Early in August, 1866, the Doctor came to the country of Mponda,
a chief who dwelt near the Lake Nyassa. On the road thither, two
of the liberated slaves deserted him. Here also, Wekotani, a
protege of the Doctor, insisted upon his discharge, alleging as
an excuse—an excuse which the Doctor subsequently found to be
untrue—that he had found his brother. He also stated that his
family lived on the east side of the Nyassa Lake. He further
stated that Mponda’s favourite wife was his sister. Perceiving
that Wekotani was unwilling to go with him further, the Doctor
took him to Mponda, who now saw and heard of him for the first
time, and, having furnished the ungrateful boy with enough cloth
and beads to keep him until his “big brother” should call for him,
left him with the chief, after first assuring himself that he
would receive honourable treatment from him. The Doctor also
gave Wekotanti writing-paper—as he could read and write, being
accomplishments acquired at Bombay, where he had been put to
school—so that, should he at any time feel disposed, he might
write to his English friends, or to himself. The Doctor further
enjoined him not to join in any of the slave raids usually made
by his countrymen, the men of Nyassa, on their neighbours. Upon
finding that his application for a discharge was successful,
Wekotani endeavoured to induce Chumah, another protege of the
Doctor’s, and a companion, or chum, of Wekotani, to leave the
Doctor’s service and proceed with him, promising, as a bribe,
a wife and plenty of pombe from his “big brother.” Chumah, upon
referring the matter to the Doctor, was advised not to go, as he
(the Doctor) strongly suspected that Wekotani wanted only to make
him his slave. Chumah wisely withdrew from his tempter. From
Mponda’s, the Doctor proceeded to the heel of the Nyassa, to the
village of a Babisa chief, who required medicine for a skin
disease. With his usual kindness, he stayed at this chief’s
village to treat his malady.
While here, a half-caste Arab arrived from the western shore of the
lake, and reported that he had been plundered by a band of Mazitu,
at a place which the Doctor and Musa, chief of the Johanna men,
were very well aware was at least 150 miles north-north-west of
where they were then stopping. Musa, however, for his own reasons
—which will appear presently—eagerly listened to the Arab’s tale,
and gave full credence to it. Having well digested its horrible
details, he came to the Doctor to give him the full benefit of what
he had heard with such willing ears. The traveller patiently
listened to the narrative, which lost nothing of its portentous
significance through Musa’s relation, and then asked Musa if he
believed it. “Yes,” answered Musa, readily; “he tell me true,
true. I ask him good, and he tell me true, true.” The Doctor,
however, said he did not believe it, for the Mazitu would not have
been satisfied with merely plundering a man, they would have
murdered him; but suggested, in order to allay the fears of his
Moslem subordinate, that they should both proceed to the chief
with whom they were staying, who, being a sensible man, would be
able to advise them as to the probability or improbability of the
tale being correct. Together, they proceeded to the Babisa chief,
who, when he had heard the Arab’s story, unhesitatingly denounced
the Arab as a liar, and his story without the least foundation in
fact; giving as a reason that, if the Mazitu had been lately in
that vicinity, he should have heard of it soon enough.

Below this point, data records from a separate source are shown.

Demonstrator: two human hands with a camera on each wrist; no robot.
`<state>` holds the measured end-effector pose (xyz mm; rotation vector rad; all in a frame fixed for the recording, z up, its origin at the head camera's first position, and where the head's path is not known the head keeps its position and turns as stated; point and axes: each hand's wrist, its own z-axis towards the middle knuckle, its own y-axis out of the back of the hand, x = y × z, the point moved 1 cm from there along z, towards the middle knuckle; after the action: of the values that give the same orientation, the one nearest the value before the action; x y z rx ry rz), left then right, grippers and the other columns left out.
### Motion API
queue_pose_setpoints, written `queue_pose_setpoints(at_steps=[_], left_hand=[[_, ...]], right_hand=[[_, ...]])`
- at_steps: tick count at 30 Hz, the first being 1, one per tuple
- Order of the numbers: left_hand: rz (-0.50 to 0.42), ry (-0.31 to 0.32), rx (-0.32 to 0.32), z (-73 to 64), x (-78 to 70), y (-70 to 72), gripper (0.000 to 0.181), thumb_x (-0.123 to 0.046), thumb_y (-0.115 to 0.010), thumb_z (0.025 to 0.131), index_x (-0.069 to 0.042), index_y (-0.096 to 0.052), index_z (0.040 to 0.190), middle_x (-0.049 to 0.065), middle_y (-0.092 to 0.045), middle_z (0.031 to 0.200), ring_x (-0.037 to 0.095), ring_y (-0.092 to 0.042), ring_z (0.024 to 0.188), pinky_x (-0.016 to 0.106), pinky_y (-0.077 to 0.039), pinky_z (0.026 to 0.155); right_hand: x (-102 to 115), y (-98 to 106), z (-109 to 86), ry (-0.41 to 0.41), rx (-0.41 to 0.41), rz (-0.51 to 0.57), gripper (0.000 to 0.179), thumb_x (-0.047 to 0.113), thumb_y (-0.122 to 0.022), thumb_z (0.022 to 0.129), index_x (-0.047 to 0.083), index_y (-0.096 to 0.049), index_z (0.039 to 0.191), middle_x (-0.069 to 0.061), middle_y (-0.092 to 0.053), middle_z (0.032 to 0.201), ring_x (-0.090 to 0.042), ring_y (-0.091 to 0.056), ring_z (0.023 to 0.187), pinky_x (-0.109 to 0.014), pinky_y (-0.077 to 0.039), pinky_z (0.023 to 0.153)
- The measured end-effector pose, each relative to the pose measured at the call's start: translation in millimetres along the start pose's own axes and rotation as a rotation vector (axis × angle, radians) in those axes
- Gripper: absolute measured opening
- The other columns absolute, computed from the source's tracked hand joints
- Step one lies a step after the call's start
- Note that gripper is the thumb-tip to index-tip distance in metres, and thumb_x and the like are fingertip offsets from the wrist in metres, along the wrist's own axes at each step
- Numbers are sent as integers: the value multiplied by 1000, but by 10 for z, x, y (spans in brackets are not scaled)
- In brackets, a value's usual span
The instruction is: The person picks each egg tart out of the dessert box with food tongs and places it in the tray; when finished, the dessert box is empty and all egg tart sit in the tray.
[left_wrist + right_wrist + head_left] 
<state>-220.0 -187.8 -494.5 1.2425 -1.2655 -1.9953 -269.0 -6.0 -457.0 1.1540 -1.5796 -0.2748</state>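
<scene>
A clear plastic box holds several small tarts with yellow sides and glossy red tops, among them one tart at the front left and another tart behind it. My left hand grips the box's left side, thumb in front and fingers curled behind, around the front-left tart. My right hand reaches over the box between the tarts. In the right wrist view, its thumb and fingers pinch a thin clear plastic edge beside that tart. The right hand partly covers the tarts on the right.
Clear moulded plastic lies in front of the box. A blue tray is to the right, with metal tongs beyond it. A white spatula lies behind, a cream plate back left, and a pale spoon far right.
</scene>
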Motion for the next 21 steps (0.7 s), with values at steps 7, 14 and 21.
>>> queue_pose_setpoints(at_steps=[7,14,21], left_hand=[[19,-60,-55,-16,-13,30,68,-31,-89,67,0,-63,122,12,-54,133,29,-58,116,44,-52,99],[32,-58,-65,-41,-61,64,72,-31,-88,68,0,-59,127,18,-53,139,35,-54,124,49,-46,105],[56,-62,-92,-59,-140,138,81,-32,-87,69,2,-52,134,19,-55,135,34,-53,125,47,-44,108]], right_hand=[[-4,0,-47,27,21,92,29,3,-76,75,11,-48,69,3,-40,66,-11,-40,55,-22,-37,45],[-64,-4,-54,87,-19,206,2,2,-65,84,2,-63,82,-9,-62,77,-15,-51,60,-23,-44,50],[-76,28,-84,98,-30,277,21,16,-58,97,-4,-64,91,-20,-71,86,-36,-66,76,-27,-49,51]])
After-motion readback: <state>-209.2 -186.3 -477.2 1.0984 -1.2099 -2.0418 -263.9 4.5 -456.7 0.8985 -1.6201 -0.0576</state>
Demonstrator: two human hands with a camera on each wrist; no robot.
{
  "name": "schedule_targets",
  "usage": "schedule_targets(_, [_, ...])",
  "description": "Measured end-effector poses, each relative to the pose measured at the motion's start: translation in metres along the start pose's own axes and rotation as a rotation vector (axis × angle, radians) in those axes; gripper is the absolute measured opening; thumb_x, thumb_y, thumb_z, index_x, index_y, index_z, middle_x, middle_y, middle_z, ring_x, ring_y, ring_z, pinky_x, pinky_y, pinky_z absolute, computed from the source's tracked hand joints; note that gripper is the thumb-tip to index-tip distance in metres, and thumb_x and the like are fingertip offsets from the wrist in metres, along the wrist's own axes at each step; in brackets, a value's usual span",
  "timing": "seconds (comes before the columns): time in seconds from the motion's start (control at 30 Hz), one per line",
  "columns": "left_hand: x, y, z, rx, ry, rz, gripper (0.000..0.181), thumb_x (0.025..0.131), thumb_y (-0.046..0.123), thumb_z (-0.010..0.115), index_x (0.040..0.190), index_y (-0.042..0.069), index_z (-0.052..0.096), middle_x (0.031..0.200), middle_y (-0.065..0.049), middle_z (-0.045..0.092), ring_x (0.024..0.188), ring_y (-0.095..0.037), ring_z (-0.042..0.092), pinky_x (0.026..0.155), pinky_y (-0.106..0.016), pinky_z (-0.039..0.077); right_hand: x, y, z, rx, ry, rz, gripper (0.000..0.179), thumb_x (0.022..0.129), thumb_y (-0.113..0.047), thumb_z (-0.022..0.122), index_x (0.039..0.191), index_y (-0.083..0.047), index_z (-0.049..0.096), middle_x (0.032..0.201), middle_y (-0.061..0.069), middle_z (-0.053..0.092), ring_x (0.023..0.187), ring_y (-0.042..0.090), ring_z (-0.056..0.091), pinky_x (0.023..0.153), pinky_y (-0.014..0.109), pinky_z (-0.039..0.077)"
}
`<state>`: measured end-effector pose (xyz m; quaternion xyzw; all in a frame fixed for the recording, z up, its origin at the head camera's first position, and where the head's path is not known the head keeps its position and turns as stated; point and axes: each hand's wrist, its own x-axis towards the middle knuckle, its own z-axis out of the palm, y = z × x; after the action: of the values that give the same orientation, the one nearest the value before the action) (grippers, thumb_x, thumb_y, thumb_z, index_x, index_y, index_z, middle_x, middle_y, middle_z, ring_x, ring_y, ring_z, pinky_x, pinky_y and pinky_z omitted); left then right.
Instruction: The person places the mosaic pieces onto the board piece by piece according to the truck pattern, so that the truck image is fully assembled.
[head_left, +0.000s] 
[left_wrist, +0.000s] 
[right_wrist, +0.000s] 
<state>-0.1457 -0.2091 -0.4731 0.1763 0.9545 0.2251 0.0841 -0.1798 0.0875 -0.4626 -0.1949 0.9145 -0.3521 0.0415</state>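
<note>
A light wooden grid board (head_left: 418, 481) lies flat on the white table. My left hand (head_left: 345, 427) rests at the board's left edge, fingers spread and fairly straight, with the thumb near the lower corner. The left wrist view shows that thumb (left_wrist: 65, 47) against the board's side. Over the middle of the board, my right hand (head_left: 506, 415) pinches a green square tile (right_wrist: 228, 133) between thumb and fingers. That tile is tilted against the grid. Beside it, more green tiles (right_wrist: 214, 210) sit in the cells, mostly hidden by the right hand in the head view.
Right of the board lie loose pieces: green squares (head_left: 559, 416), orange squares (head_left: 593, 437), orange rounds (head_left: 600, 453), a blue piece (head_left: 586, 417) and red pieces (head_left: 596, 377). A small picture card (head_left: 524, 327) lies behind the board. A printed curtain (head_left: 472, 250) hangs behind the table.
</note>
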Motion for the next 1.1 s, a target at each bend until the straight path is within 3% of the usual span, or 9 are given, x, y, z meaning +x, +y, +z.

But Musa broke out with “No, no, Doctor; no, no, no; I no want to
go to Mazitu. I no want Mazitu to kill me. I want to see my
father, my mother, my child, in Johanna. I want no Mazitu.”
These are Musa’s words ipsissima verba.
To which the Doctor replied, “I don’t want the Mazitu to kill me
either; but, as you are afraid of them, I promise to go straight
west until we get far past the beat of the Mazitu.”
Musa was not satisfied, but kept moaning and sorrowing, saying,
“If we had two hundred guns with us I would go; but our small
party of men they will attack by night, and kill all.”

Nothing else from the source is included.